Freitag, 20. Dezember 2024

Die hohle Illusion der "Guten"

Ein (selbsternannter) philanthropischer Basler mit irgendwelchem akademisch klingendem Titel regt sich medial darüber auf, dass die Löhne der Geschäftsleitungen von Hilfswerken thematisiert werden. 

Die Fakten: Im Rahmen der allgemeinen Kritik an den Cheflöhnen hat es nun also auch die Hilfswerke getroffen. Bei neun von jenen, die ihre Löhne offenlegen, liegt das Salär des Vorsitzenden über CHF 160'000 im Jahr; Extras nicht mitgerechnet. Das SRK liegt mit gut 260'000 Chefinnenlohn an der Spitze, vor Caritas und WWF.

«Warum sollen die Leute, die Gutes tun, weniger verdienen als Leute, die Probleme schaffen?» So lautete der Kommentar des Baslers. Es ist dies wohl das erste Mal, dass beim Lohn die Frage aufgeworfen wird, ob das Tun des Chefs (moralisch) gut oder schlecht ist. Wenn dem wirklich so wäre, müssten wohl die Pfarrer am meisten verdienen... 

Was aber besonders abstrus ist, das sind die Vorstellungen dieses «Gutmenschen». Er geht davon aus, dass jeder Mensch, der bei einem Hilfswerk arbeitet, etwas Gutes tut und jeder, der sein Geld als Vorgesetzter in einer Verwaltung oder in einem Unternehmen verdient, «Probleme schafft».

Fakt ist aber: wer seinen Cheflohn in einem Unternehmen bekommt, dessen Lohn wird in und von diesem Unternehmen verdient. Wer sein Salär als Hilfswerk-Chef bekommt, dessen Entschädigung besteht aus Spenden von Menschen, die mit ihrem sauer verdienten Geld etwas Gutes tun wollten.

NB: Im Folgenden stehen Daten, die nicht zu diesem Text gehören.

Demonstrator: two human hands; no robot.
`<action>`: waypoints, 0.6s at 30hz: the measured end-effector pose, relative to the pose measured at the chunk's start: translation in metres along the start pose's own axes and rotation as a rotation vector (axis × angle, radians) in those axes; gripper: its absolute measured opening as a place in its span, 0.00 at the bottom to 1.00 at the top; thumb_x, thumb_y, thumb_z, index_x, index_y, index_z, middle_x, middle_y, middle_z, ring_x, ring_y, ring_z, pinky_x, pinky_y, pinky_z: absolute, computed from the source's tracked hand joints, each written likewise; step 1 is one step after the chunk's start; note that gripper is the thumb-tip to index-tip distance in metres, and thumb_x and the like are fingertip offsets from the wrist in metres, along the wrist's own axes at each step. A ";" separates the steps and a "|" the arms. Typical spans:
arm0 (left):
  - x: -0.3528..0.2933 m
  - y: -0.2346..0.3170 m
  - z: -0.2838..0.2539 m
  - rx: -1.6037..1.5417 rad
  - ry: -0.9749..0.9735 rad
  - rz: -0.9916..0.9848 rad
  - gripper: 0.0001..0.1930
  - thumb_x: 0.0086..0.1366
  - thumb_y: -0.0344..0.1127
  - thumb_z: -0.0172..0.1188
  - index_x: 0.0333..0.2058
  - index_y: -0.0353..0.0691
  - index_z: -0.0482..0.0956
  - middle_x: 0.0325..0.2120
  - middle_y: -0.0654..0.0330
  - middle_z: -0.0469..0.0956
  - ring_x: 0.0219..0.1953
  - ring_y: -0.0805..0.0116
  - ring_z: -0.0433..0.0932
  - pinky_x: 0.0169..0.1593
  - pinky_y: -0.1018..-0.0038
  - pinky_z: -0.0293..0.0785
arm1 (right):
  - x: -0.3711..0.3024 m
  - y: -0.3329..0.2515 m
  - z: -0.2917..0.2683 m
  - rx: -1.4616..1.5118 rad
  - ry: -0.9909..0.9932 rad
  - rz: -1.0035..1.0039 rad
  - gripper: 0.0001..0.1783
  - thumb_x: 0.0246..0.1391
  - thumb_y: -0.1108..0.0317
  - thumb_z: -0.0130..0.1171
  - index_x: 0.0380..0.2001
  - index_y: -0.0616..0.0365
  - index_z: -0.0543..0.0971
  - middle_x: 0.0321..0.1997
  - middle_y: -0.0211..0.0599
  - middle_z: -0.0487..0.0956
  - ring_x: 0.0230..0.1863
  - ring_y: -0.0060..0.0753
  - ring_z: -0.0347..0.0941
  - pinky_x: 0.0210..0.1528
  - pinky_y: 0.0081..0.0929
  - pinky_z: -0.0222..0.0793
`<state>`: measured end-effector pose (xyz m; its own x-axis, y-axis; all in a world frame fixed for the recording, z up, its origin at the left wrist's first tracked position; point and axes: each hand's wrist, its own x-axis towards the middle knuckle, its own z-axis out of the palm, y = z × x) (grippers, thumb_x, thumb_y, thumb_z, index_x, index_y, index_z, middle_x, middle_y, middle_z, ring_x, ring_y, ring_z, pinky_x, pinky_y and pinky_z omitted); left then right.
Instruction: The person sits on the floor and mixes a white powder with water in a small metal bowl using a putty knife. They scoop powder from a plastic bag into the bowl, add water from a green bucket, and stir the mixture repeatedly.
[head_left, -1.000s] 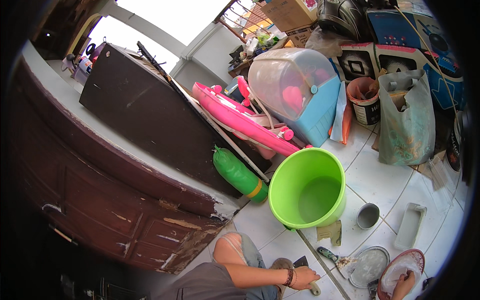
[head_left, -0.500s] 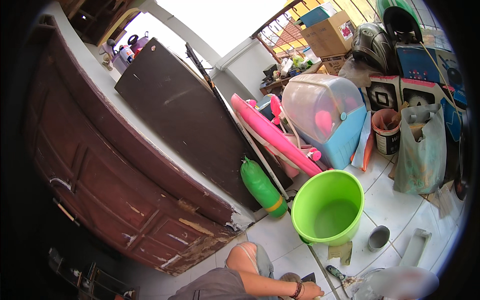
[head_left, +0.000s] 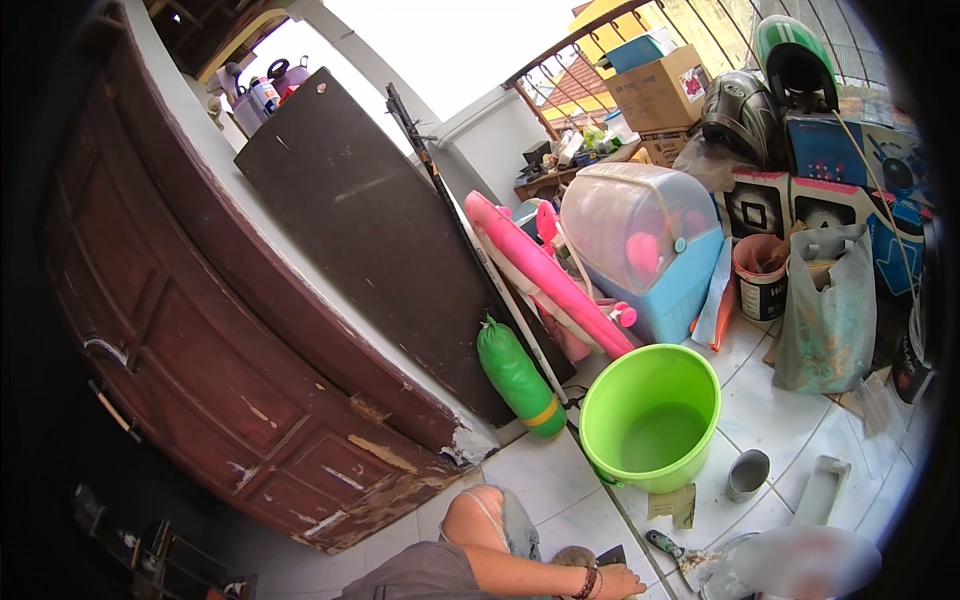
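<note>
White tile floor (head_left: 550, 472); L hand (head_left: 620, 582) closed on dark-bladed scraper (head_left: 612, 556), low, rt of ctr. R hand: can't tell, blur. Grn-handled spatula (head_left: 690, 564) nearby, crusted, prob. used; amt left unclear.

Daylight pours through the openings at the top, where the sky (head_left: 425, 45) is burnt out to plain white. The white floor tiles (head_left: 562, 468) are bright, with soft, faint shadows; the green bucket (head_left: 652, 415) is shaded inside. The dark red door (head_left: 225, 330) takes less light, and the lower left corner sinks into near blackness. The middle is reasonably sharp. A smooth, pale oval blur (head_left: 808, 563) hides detail at lower right, while the left hand (head_left: 620, 582) beside it remains readable. Fisheye distortion bows the door and railing (head_left: 600, 28), and a black vignette rings the view, with bluish fringing at right.
</note>
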<state>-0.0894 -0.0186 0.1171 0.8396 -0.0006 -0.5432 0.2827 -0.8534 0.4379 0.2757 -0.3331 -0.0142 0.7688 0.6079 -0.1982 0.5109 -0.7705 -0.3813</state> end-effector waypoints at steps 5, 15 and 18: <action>0.000 0.005 -0.011 0.016 0.023 0.068 0.17 0.57 0.48 0.62 0.37 0.41 0.78 0.29 0.49 0.81 0.35 0.46 0.81 0.38 0.55 0.76 | 0.002 0.061 0.059 -0.079 0.185 -0.086 0.28 0.63 0.52 0.53 0.56 0.63 0.75 0.58 0.54 0.75 0.61 0.56 0.69 0.65 0.52 0.61; -0.011 0.004 -0.009 0.032 0.025 0.052 0.16 0.57 0.47 0.62 0.37 0.43 0.79 0.29 0.50 0.81 0.35 0.47 0.81 0.39 0.54 0.76 | -0.002 -0.012 0.009 -0.100 -0.031 0.188 0.29 0.65 0.48 0.49 0.58 0.60 0.74 0.58 0.53 0.74 0.62 0.54 0.68 0.65 0.47 0.63; -0.014 0.000 -0.003 0.046 0.030 0.063 0.16 0.56 0.47 0.63 0.38 0.43 0.78 0.29 0.51 0.81 0.35 0.47 0.81 0.39 0.54 0.76 | -0.001 -0.022 0.011 -0.185 0.025 0.185 0.29 0.64 0.48 0.49 0.58 0.60 0.74 0.56 0.53 0.76 0.60 0.54 0.71 0.60 0.48 0.68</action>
<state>-0.0998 -0.0176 0.1268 0.8691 -0.0401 -0.4930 0.2075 -0.8752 0.4370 0.2593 -0.3149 -0.0149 0.8639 0.4502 -0.2259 0.4205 -0.8915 -0.1685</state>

Und wer in der Verwaltung arbeitet, bekommt zwar seinen Lohn aus Steuergeldern, hat aber gleichzeitig einen Auftrag zu erfüllen, der ihm von der Mehrheit der Stimmberechtigten aufgetragen wurde. Einen Auftrag notabene im Dienste der Allgemeinheit. Hilfswerk-Chefs dagegen geben sich ihren Auftrag    selber.

Der wichtigste Punkt jedoch ist der menschlich-allzumenschliche: Jeder kann an seiner Position mit seiner Arbeit Gutes tun und jeder – auch der Chef eines Hilfswerks – kann «Probleme schaffen» oder dem Bösen folgen. Den Einen nur das Gute und den Andern nur das Böse zu zutrauen wäre schlichte Dummheit, wenn es nicht Überheblichkeit wäre.

P.S. Als sich im 19. Jahrhundert die röm.-katholische Kirche auf den Standpunkt stellte, ihr Chef, der Papst, könne sich niemals irren, kam es zum Kulturkampf. Glauben wollten diese Unfehlbarkeit nicht einmal alle Katholiken. Offenbar sollen für die Chefs der Hilfswerke heute ähnliche Regeln gelten wie damals für den Papst. "Damals", weil die Päpste seit Jahrzehnten diese "Vollmacht" in der Schublade liessen.